Born in 1918, Grave's father, Carl Wolrath Grave, was a mining engineer and her mother, Elsa Regina Järle, a teacher. The family first lived in Gunnarstorp in Scania, moved to Billesholm in 1929 and to Nyvång near Åstorp in 1932.[2] In 1938, Grave studied art in Paris and at Isaac Grünewald's school in Stockholm.[3] In 1942, she graduated in Romance languages and history of art from Lund University.[4]

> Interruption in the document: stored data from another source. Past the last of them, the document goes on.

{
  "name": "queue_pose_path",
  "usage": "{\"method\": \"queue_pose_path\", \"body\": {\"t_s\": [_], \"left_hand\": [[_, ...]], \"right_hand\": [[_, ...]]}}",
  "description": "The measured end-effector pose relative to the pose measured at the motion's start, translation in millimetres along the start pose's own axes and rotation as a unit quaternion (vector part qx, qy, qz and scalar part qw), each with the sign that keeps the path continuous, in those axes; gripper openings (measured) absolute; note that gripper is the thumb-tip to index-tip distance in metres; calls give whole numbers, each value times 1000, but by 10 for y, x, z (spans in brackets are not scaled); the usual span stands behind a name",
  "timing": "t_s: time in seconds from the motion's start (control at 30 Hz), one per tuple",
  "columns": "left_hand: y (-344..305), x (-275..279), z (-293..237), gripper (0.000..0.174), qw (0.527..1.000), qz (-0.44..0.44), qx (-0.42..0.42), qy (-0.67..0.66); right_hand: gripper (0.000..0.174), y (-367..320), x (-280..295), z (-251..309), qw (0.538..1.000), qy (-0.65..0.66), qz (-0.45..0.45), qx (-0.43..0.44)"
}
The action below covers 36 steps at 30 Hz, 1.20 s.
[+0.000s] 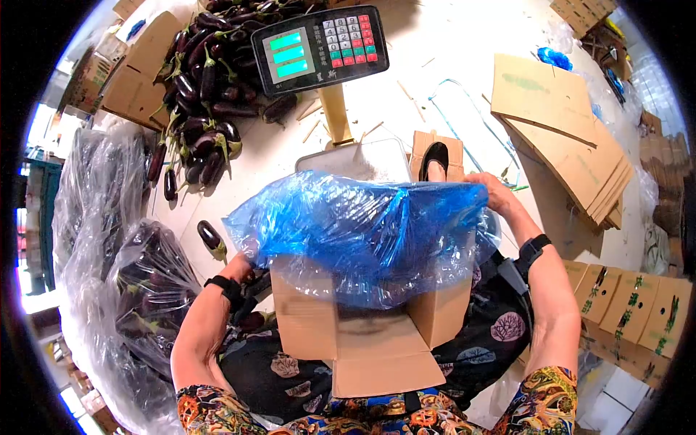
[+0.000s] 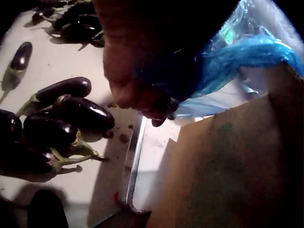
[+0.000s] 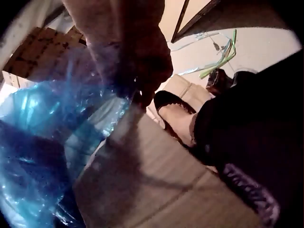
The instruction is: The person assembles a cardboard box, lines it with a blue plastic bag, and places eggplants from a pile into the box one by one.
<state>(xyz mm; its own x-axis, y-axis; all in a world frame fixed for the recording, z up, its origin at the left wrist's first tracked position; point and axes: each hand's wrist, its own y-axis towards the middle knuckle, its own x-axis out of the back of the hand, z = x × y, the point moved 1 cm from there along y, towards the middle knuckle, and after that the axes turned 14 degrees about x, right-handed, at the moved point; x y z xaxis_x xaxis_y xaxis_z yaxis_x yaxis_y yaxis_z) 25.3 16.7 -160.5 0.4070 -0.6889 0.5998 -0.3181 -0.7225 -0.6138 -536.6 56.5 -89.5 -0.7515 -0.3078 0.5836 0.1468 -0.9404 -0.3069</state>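
A blue plastic bag is spread over the open top of a cardboard box in front of me. My left hand grips the bag's left edge at the box's corner; in the left wrist view its fingers curl into the blue film above the box wall. My right hand pinches the bag's far right edge, and its fingers bunch the film over the box side. What lies inside the box is hidden.
A scale platform with a keypad display stands just beyond the box. Several eggplants lie heaped at the far left, one loose eggplant nearer. Clear bags of eggplants sit left, flattened cardboard right, my shoe ahead.
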Motion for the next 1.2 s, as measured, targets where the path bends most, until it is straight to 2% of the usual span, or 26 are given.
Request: {"method": "queue_pose_path", "body": {"t_s": [0.07, 0.1, 0.2, 0.3, 0.33, 0.37, 0.4, 0.43, 0.47, 0.5, 0.57, 0.6, 0.67, 0.7, 0.83, 0.93, 0.97, 1.07, 1.1, 1.2], "left_hand": [[-51, -120, 134, 24, 999, 25, 28, 27], [-81, -181, 237, 25, 998, 36, 41, 39], [-222, -57, 453, 30, 991, 53, 78, 94], [-400, 295, 490, 37, 994, 10, 85, 63], [-703, 539, -6, 52, 960, 48, 239, -140], [-912, 652, -290, 67, 970, -8, 149, -191], [-1103, 728, -517, 86, 967, -65, 59, -239], [-1288, 790, -784, 92, 971, -111, 12, -210], [-1397, 810, -991, 99, 971, -156, -36, -180], [-1416, 810, -1084, 103, 969, -211, -89, -90], [-1409, 823, -1306, 108, 926, -326, -172, 78], [-1407, 814, -1423, 96, 912, -340, -219, 63], [-1396, 823, -1560, 74, 919, -303, -242, 72], [-1426, 821, -1672, 43, 901, -321, -282, 79], [-1602, 822, -1806, 13, 911, -295, -281, 64], [-1794, 880, -1913, 12, 915, -302, -261, 64], [-1833, 887, -1939, 11, 915, -303, -260, 50], [-1754, 873, -1691, 14, 948, -227, -223, 24], [-1766, 870, -1669, 21, 951, -215, -222, 28], [-1894, 878, -1729, 37, 953, -225, -203, 22]], "right_hand": [[19, -192, 118, 3, 998, -23, 32, -45], [17, -301, 150, -90, 992, -105, 52, -37], [19, -695, 300, -87, 981, -136, 115, -72], [21, -985, 397, 219, 919, -378, 43, -104], [22, -1024, 434, 392, 926, -372, -4, -67], [22, -1101, 429, 616, 931, -353, -75, 58], [25, -1161, 360, 1023, 946, -290, -98, 108], [28, -1204, 226, 1478, 955, -224, -120, 156], [33, -1250, 58, 1805, 939, -232, -128, 222], [40, -1282, -146, 2007, 927, -229, -114, 275], [46, -1250, -564, 2281, 902, -213, -84, 368], [49, -1227, -757, 2379, 900, -202, -69, 380], [59, -1131, -1060, 2452, 887, -205, -74, 407], [62, -1089, -1183, 2465, 891, -213, -72, 394], [67, -980, -1398, 2522, 896, -229, -109, 365], [67, -834, -1519, 2470, 894, -255, -107, 354], [51, -791, -1570, 2433, 889, -265, -113, 356], [33, -577, -1789, 2071, 832, -393, -108, 377], [23, -542, -1812, 2001, 822, -393, -133, 390], [21, -550, -1777, 1898, 862, -339, -102, 363]]}}
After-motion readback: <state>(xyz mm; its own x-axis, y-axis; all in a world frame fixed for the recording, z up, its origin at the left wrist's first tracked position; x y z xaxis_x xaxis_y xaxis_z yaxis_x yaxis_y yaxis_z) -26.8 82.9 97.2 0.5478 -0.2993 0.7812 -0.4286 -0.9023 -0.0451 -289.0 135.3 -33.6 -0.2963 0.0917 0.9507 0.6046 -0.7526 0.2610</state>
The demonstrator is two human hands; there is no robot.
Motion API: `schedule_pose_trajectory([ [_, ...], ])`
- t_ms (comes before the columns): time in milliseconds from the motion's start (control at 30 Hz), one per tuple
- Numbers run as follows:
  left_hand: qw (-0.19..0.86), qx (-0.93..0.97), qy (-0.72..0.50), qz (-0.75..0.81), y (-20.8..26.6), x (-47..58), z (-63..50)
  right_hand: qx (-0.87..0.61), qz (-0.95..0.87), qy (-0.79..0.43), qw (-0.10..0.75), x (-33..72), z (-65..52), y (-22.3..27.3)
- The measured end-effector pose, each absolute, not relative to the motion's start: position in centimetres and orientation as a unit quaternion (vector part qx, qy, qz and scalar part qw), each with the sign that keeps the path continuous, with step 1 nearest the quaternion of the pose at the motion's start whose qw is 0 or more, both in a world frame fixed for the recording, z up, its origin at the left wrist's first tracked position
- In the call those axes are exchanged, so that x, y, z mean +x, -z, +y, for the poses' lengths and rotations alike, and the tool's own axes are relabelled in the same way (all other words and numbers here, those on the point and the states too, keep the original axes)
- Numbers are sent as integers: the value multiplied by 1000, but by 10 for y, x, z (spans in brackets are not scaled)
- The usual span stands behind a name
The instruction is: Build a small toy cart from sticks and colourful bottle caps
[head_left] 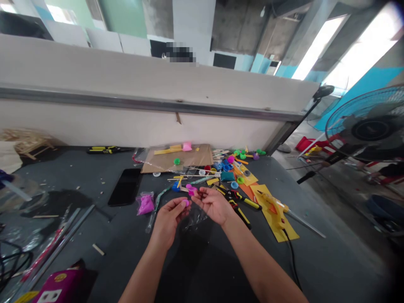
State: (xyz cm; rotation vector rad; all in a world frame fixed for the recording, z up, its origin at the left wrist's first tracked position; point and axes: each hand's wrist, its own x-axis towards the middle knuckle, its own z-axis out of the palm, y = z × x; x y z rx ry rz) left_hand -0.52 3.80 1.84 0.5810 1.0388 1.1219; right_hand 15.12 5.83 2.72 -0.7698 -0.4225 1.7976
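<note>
Over the matte grey tabletop (126, 235), I record a soft, rounded pink lump (187, 203), pinched between thumb and forefinger of the left hand (167, 219). The right hand (217, 205) is part open, fingers bent toward it; whether these grip the lobed pink piece (191, 190) just beyond, I cannot tell. Beside the left hand lies a crinkled clear bag of pink clay (145, 203); farther off, a glossy flat phone (124, 187), then a brown cardboard sheet (203, 155). Beyond the smooth white partition (94, 122), a pixelated dark shape (181, 53) defies identification.
</note>
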Motion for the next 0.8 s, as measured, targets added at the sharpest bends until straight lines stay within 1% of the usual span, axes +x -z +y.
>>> schedule_pose_trajectory([
  [133, 684, 258, -506, 459, -20, -5, 37, -315, -182, -759, 540, 156, 58, -28],
  [400, 690, 252, -505, 453, -23, -5, 34, -362, -214, -725, 545, 159, 60, -23],
  [500, 695, 246, -509, 444, -23, -5, 34, -393, -215, -717, 534, 159, 60, -21],
  [700, 701, 216, -525, 430, -25, -4, 34, -364, -264, -736, 505, 165, 60, -26],
  [800, 704, 205, -531, 424, -26, -3, 34, -375, -278, -730, 500, 166, 59, -30],
])
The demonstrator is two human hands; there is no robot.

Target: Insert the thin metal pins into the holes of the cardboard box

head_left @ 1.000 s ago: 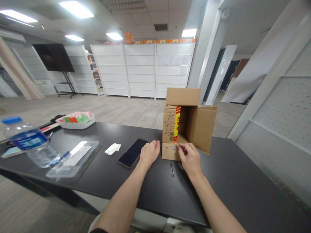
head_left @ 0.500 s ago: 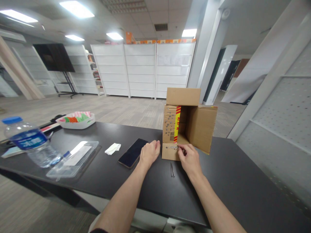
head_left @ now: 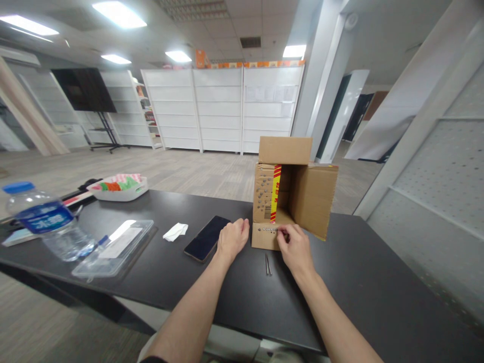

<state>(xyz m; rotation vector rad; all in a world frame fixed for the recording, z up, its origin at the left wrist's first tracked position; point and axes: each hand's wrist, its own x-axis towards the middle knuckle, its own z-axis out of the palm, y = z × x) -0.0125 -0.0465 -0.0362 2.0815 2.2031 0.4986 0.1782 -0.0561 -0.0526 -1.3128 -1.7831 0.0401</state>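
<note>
A cardboard box (head_left: pixel 263 199) stands on the black table with its flaps spread and its inside showing. Several screw heads dot its left panel, and a row of them runs along the lower front flap (head_left: pixel 264 239). My right hand (head_left: pixel 297 247) has thumb and fingers pinched at the right end of that row; whatever is between the fingertips is too small to make out. Curled into a loose fist, my left hand (head_left: pixel 233 238) rests on the table between the phone (head_left: pixel 204 239) and the box. Two long screws (head_left: pixel 268 264) lie in front of the box.
Left of the phone are a crumpled white tissue (head_left: pixel 176 232) and a clear plastic case (head_left: pixel 117 249). A water bottle (head_left: pixel 49 222) stands at the far left, with a white basket (head_left: pixel 121 193) behind it. A perforated panel (head_left: pixel 446 191) rises on the right.
</note>
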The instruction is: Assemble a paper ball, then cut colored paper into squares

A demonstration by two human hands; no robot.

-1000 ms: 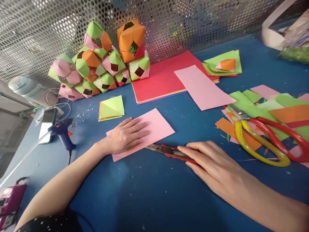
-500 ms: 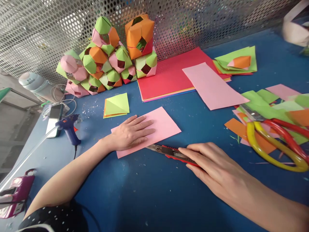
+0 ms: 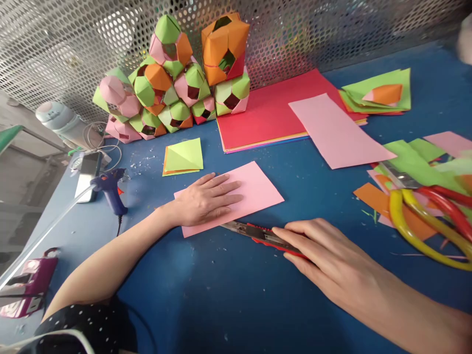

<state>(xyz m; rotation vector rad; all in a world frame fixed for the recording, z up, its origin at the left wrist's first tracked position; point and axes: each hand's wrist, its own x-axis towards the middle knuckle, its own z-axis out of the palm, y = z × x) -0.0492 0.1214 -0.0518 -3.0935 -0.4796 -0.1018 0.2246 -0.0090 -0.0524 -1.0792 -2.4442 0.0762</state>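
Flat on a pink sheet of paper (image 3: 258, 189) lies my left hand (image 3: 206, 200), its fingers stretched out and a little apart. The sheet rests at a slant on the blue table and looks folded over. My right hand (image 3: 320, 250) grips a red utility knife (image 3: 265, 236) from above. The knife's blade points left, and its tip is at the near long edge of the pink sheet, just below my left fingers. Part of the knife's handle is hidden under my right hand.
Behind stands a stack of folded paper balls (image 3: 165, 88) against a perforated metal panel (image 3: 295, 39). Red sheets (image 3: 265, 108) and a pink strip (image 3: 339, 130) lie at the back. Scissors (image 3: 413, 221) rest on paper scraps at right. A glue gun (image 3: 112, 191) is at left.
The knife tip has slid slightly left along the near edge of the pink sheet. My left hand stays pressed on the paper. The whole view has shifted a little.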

In 1943, she established herself as an early modernist with her collection Inkräktare (Intruders). Grave developed her own special symbolic style in poems often critical of Western civilization. She gained fame in 1948 when she published her third collection, Bortförklaring (Excuse) in 1948, with the poem Svinborstnatt (Hog's Bristle Night) depicting pigs in a sty which achieve almost human characteristics.[4][5] A topic she frequently addresses is motherhood, evoking an angry, sorrowful mother painfully performing her tasks, as in Den blåa himlen (The Blue Sky, 1949), especially in the poem Djuphausmakerad (Deep Sea Masquerade).[4][6] By 1989, when she published Sataneller, many critics had had enough of her cruel litanies, full of anger and despondency.[6]
Grave also wrote a novel, Ariel, in 1955 in which the narrator, Marina, seeks freedom from conventional women's roles. Her play Fläsksabbat (Bacon Sabbath), published in Tre lyriska gräl (1962), is a devastating criticism of Western materialism conveyed by presenting the gluttonous behaviour of a family at Christmastime.[5]